I M19 is nervous I’m developing feelings for my friend F18

r/

TLDR- I 19M am nervous I am developing feelings for my friend F18 after spending a lot of time together, being on the phone a lot and ways she worded things.

I have been friends with this girl for 3 years. We stopped talking a while ago but reconnected back in August after seeing each other in a store. At the time we were both in relationships so when we hung out it was us and our partners.

About two months ago she broke up with her boyfriend and she went to me to talk about it. I comforted her the best I could while being distant because I was still in a relationship. During this time she said something’s like “I love talking to you, you actually talk about your emotions (ex bf) never had that”. I never thought to much about it because I generally liked talking to her too and she was more emotionally intelligent then my ex. She would also give me updates on the dates she went on and such.

About a month later, my girlfriend broke it off with me. I was obviously upset so I talked to her about it. She was very helpful and it was nice. That same month was the first time we hung out together on our own and it went okay. Still, during this time she’d call and text me randomly about issues she was having or dates she was going on. I tried keeping my distance but over the time we grew closer and I ended up opening up to her about a lot of things and the same with her. I started to discover that it didn’t really feel like a hassle to talk to her and it felt natural.
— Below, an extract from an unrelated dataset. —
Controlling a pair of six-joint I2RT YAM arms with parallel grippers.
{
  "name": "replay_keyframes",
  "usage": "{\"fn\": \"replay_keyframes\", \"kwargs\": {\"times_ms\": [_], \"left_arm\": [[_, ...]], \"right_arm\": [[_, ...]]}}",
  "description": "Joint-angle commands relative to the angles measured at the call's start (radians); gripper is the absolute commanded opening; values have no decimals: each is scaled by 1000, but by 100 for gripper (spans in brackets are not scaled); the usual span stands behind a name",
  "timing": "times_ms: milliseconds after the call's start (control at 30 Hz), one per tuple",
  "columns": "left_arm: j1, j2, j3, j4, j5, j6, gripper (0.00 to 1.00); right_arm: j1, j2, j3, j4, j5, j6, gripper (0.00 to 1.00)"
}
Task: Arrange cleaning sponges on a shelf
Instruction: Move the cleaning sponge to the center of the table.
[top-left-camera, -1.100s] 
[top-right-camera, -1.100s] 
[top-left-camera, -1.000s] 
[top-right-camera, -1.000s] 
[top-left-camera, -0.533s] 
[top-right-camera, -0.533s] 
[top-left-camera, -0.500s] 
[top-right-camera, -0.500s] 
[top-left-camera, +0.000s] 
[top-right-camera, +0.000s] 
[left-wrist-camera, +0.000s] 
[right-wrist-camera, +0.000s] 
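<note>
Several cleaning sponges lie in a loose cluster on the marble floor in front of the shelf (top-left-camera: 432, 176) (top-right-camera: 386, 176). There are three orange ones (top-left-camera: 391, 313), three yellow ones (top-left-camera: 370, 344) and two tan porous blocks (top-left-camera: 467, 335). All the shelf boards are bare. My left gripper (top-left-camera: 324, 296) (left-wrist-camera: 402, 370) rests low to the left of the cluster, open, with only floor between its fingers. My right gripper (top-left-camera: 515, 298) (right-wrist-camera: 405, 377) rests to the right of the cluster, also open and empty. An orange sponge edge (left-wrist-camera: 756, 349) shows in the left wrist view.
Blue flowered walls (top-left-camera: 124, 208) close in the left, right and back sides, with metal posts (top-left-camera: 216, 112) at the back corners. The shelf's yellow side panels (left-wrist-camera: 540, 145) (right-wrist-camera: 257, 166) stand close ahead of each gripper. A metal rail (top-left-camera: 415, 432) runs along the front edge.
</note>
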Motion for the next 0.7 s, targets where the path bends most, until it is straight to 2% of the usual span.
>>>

We talk almost everyday and usually call 2-3 times a week, the texts and calls aren’t one sided it’s very 50/50 on who started them. Also, the things she has started to say to me have just gotten to me. Going to paraphrase: I wish my other relationships (including friendships) were open like this. You should study abroad with me next semester so we have each other etc. I’ve kinda felt the same way. She has also wanted to do a lot more with me like for hanging out then before and she has just gone above and beyond then like any normal friend has ever done for me.

This has all got me to realize that I’m probably developing feelings for her and I don’t want to. But something about this just feels right. I would normally take this as signs to take my shot but I know she isn’t over her ex, I’m not over her ex and she still tells me about the dates she goes on, (though not many anymore). My second thought and most realistic situation is I’m in the friend zone, which I’m okay with.

What would you do in this situation? Is there anyway to like get rid of the feelings? I just feel so confused.